Den Senior/ die Seniorin versuchen zu verstehen, nicht zu korrigieren, wenn nicht die korrekten Worte gesprochen werden, mit Worten oder ganz kurzen Sätzen antworten, Gesagtes weder verbal noch nonverbal kommentieren, klare und kurze Aufforderungen kommunizieren.

Nie eine Aussage abwerten, belächeln, bespötteln oder zu verbessern versuchen. Mit solch einfachen Mitteln kann dem Dementen geholfen werden. Man wird ja wohl noch vergessen dürfen. Vergessen wir Nichtdementen oder „noch nicht Dementen“ im Laufe des Lebens nicht auch eine ganze Menge? Die Menge des Vergessens verteilt sich unbemerkbarer, weil über einen langen Zeitraum als das bei einem Dementen der Fall ist. In der Demenz geht es alles ein bisschen schneller und viel gründlicher. Demenz ist keine Erkrankung sondern eine mögliche Erscheinung im Alterungsprozess.
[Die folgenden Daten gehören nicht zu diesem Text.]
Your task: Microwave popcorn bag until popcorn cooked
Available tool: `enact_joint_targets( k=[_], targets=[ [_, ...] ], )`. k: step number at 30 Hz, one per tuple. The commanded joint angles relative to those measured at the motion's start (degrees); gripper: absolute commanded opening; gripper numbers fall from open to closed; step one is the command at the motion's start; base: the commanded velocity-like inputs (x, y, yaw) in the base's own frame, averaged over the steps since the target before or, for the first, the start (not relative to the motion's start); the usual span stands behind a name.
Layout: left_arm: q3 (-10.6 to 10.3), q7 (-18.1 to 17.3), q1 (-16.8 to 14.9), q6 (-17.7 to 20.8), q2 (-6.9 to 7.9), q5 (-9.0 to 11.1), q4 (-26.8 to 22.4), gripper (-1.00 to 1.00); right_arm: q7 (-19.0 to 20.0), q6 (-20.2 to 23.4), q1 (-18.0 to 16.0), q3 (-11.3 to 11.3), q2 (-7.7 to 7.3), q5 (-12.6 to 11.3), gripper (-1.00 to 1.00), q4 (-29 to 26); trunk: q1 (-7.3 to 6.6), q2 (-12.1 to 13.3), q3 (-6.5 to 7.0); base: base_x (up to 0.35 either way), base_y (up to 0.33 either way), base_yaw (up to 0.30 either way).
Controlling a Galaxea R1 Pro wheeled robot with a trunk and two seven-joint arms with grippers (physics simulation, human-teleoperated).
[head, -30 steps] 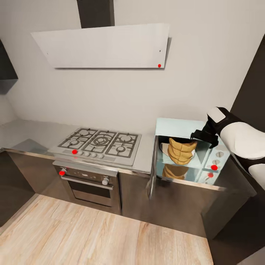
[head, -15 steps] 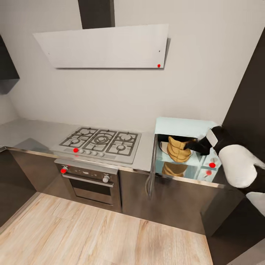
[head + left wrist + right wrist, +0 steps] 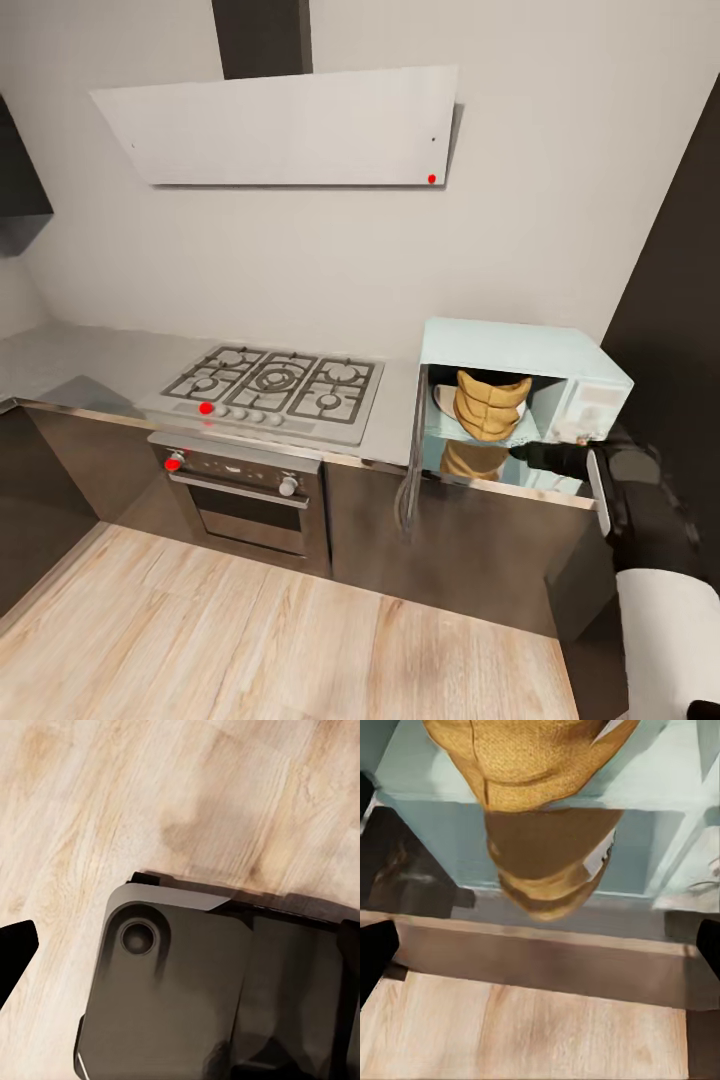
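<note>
The popcorn bag is sitting upright inside the microwave, on the floor of the open cavity, its rolled rim near the cavity's top. The microwave's door is swinging wide open, seen edge-on at the cavity's left side. The microwave is standing on the countertop, just right of the gas hob.

The right gripper is reaching toward the cavity's front lower edge, its dark fingers pointing at the base of the bag and stopping just short of it, with nothing between them. In the right wrist view the bag is lying straight ahead of the fingers, and its reflection is showing on the glossy cavity floor nearer to them. The two fingertips are appearing at opposite edges of that view (so they are standing spread wide apart, gripping nothing).

In the left wrist view a black fingertip is hanging over the wooden floor, beside the robot's dark base; with one tip visible, I cannot tell how the left fingers are set.
</note>
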Motion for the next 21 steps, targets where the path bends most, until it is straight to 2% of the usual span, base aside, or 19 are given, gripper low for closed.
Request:
enact_joint_targets(
  k=[1,2,4,6,9,12,14,16,18,21],
  targets=[
    [0.12,0.03,-0.04,-0.19,-0.05,0.07,0.04,1.00,0.97,-2.45,2.97,-0.03,1.76,0.66,1.00,-3.23,0.04,-0.12,-0.11,0.000,0.000,0.000],
    [0.12,0.03,-0.04,-0.17,-0.07,0.07,0.04,1.00,1.23,-5.24,6.05,0.00,3.94,0.71,1.00,-7.16,0.04,-0.12,-0.11,0.000,0.000,0.000],
    [0.12,0.03,-0.04,-0.17,-0.08,0.07,0.04,1.00,1.32,-10.32,11.31,0.94,7.15,1.00,1.00,-14.28,0.04,-0.12,-0.11,0.000,0.000,0.000],
    [0.23,0.02,-0.04,-0.18,-0.09,0.07,0.04,1.00,0.70,-15.05,15.19,3.53,8.79,1.22,1.00,-19.40,0.04,-0.12,-0.11,0.000,0.000,0.000],
    [0.36,0.02,-0.04,-0.19,-0.09,0.33,0.04,1.00,-0.75,-21.58,16.49,4.67,9.35,1.25,1.00,-19.98,0.04,-0.12,-0.11,0.000,0.000,0.000],
    [0.38,0.02,-0.04,-0.18,0.05,0.41,0.04,1.00,-1.86,-25.60,16.73,4.77,9.44,0.78,1.00,-19.65,0.04,-0.12,-0.11,0.000,0.000,0.000],
    [0.27,0.02,-0.04,-0.19,0.03,0.24,0.04,1.00,-2.83,-28.47,16.71,4.77,9.50,0.79,1.00,-17.28,0.04,-0.12,-0.11,0.005,0.000,0.000],
    [0.16,0.02,-0.04,-0.19,0.07,0.12,0.04,1.00,-6.47,-31.81,16.69,5.30,9.53,1.15,1.00,-13.21,0.04,-0.12,-0.11,0.209,0.000,0.000],
    [0.19,0.02,-0.04,-0.18,0.08,0.15,0.04,1.00,-11.17,-35.41,16.69,6.89,9.52,1.16,1.00,-10.98,0.04,-0.12,-0.11,0.303,0.000,0.000],
    [0.21,0.02,-0.04,-0.19,0.09,0.20,0.04,1.00,-13.66,-36.85,16.69,8.74,9.54,1.01,1.00,-10.25,0.04,-0.12,-0.11,0.231,0.000,0.000]
  ],
)
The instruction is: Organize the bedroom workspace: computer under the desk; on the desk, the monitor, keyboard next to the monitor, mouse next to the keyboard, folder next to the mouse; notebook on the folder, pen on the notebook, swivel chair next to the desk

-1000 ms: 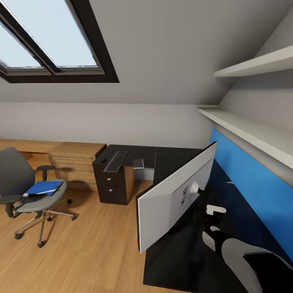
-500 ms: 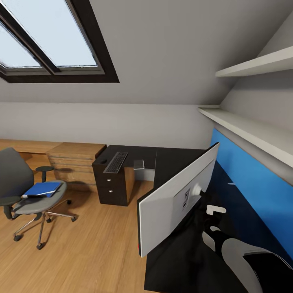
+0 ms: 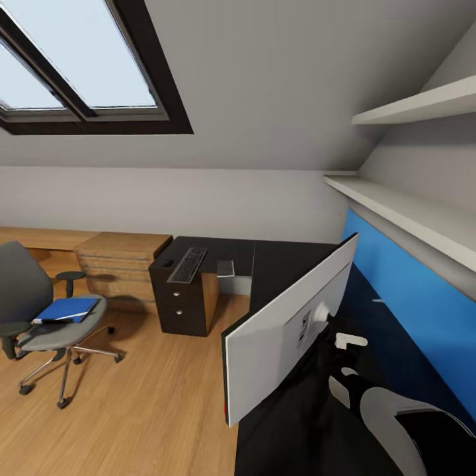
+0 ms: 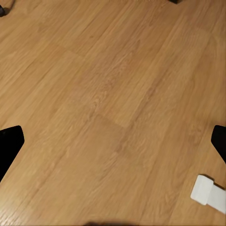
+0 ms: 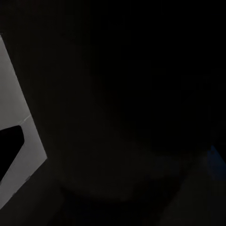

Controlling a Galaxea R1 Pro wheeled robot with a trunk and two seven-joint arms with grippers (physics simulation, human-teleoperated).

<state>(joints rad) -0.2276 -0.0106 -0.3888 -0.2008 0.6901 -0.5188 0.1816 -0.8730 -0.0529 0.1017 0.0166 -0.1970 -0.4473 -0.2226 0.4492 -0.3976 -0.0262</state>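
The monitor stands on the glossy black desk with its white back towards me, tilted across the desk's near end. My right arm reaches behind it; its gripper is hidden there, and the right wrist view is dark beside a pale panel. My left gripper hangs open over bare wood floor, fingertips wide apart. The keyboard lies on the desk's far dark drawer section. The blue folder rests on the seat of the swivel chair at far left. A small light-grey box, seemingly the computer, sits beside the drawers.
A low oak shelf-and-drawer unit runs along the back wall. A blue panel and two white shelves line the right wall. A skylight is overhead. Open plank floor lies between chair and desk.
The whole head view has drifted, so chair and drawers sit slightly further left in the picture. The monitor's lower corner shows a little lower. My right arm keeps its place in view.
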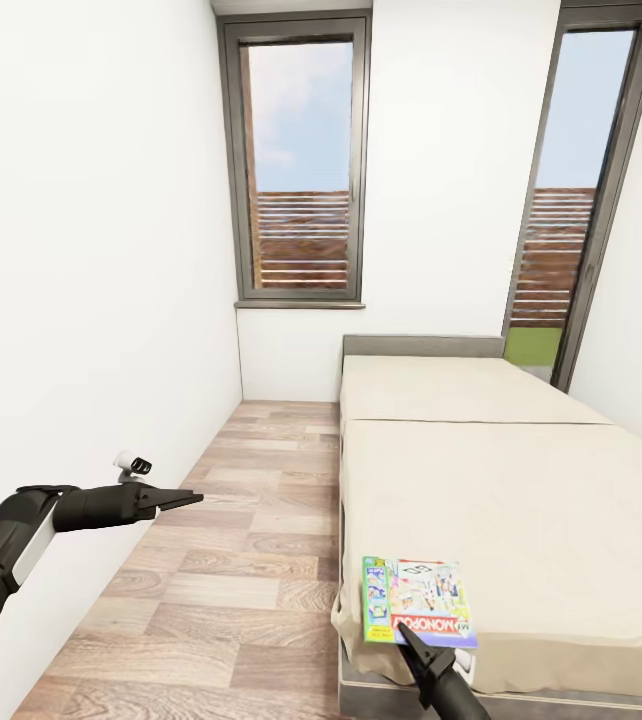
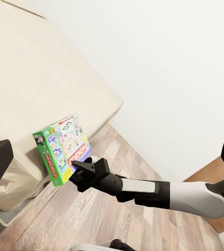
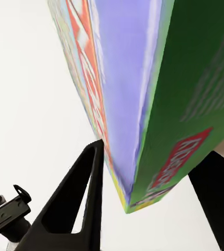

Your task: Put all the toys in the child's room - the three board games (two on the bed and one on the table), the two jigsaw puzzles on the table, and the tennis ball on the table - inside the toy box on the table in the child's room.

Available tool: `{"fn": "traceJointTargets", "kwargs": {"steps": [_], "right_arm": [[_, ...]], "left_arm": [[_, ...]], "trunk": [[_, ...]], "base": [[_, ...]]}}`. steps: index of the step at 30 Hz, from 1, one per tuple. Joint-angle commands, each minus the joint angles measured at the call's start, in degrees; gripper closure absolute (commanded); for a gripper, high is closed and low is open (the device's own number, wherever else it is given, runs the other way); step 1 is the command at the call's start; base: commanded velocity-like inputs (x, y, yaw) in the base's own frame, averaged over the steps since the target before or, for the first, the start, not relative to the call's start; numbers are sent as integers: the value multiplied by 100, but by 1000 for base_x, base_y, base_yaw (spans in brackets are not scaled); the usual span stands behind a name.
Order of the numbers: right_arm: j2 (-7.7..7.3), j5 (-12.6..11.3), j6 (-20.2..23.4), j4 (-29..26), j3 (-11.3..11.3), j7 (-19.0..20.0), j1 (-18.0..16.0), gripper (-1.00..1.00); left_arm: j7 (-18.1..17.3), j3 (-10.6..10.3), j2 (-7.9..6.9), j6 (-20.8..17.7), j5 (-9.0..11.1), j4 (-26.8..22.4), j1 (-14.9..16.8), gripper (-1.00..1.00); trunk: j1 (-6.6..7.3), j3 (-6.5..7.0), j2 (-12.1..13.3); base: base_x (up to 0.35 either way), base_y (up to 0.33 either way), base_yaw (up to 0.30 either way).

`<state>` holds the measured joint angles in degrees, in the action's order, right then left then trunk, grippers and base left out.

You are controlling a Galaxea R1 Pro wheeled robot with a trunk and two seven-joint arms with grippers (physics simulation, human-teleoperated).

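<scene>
Right gripper (image 1: 413, 636) reaches up from the bottom of the head view, its dark fingers clamped on the near corner of the Monopoly board game (image 1: 418, 600). That box sits at the near left corner of the bed (image 1: 521, 500), and in the left wrist view it looks tilted off the mattress. Left gripper (image 1: 189, 497) hovers over the wood floor (image 1: 251, 560) beside the white wall, arm stretched forward, fingers pressed together around nothing. Two tall windows (image 1: 301, 165) stand beyond.

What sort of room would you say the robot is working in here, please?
Most likely a bedroom: a low bed with a plain cream mattress stands on a wood-plank floor between white walls, under tall windows, and a Monopoly box lies at the bed's near corner.
</scene>
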<state>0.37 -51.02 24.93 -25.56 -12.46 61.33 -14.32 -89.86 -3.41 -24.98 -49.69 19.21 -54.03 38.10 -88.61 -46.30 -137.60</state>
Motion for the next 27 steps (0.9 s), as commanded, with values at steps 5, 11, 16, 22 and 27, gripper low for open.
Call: {"fn": "traceJointTargets", "kwargs": {"steps": [5,11,16,22,27], "right_arm": [[2,-4,11,7,-55,-16,-3,100],[2,-4,5,7,-55,-16,-1,100],[2,3,4,7,-55,-16,-1,100],[-1,10,4,7,-55,-16,-2,100],[1,25,3,7,-55,-16,-1,100]], "left_arm": [[-14,-13,-9,-63,18,12,5,-100],[-14,-7,-15,-74,24,15,5,-100],[-14,-9,-16,-76,30,15,5,-100],[-14,-11,-16,-84,25,15,5,-100],[-14,-11,-15,-85,23,15,5,-100]], "trunk": [[1,-7,-2],[132,101,238],[242,190,439],[374,298,679],[484,388,880]], "base": [[0,0,0],[0,0,0],[0,0,0],[0,0,0],[0,0,0]]}}
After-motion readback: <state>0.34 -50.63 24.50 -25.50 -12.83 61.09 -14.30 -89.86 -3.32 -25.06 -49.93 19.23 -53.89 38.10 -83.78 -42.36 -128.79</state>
Wir sollten daher auch nicht von Kranken sprechen.

Ich möchte Sie fragen wie Sie sich fühlen würden, wenn Sie dement sind und ihr gesamtes Umfeld von Erkrankung in diesem Zusammenhang spricht. Sie aber empfinden sich nicht krank, sie wissen nicht wovon diese Menschen um sie herum sprechen, sie wissen nicht was diese meinen, Sie fühlen ich gut in ihrer Haut, sie leben in ihrer Welt ohne zu wissen, dass es da noch eine andere Welt gibt. Sie verstehen nicht warum sie krank ein sollen, sie verstehen nicht warum man sie belächelt und sich ihr Umfeld sie anders wünscht als Sie sich geben. Sie verstehen nicht warum viele Leute auf Sie einreden und Sie es nicht verstehen, sie wissen nicht warum Sie zum Arzt gebracht wurden und was das alles bedeutet.

Vor allem zu Beginn der Phase „vergessen“ erleben viele der Betroffenen mit, dass sie Verrichtungen im Alltag, d.h. im Haushalt oder bei der Gartenarbeit nicht mehr selbst bewältigen können. Viele von ihnen flüchten dann in eine Art Selbstschutz indem sie fest behaupten sie erledigen noch alles wie früher (und manche GutachterINNEN vom MDK nehmen diese Aussagen dann gerne in die Dokumentation auf, wenn sie bei uns vor Ort in einem tschechischen Seniorenheim den/die SeniorIN besuchen ). Defizite in der Wortfindung überspielen andere Betroffene wiederum indem sie viel erzählen meistens nicht sonderlich zusammenhängend und wieder andere machen Witze und Späße um die für sie peinliche Situation zu meistern. In den späteren Stadien ist den Betroffenen dann nicht mehr bewusst, dass sie ein Defizit haben. Trotzdem sollten wir sie weiter behandeln wie Erwachsene,
vor allem aber mit Respekt, Güte, Unaufgeregtheit, Verständnis und Nachsicht.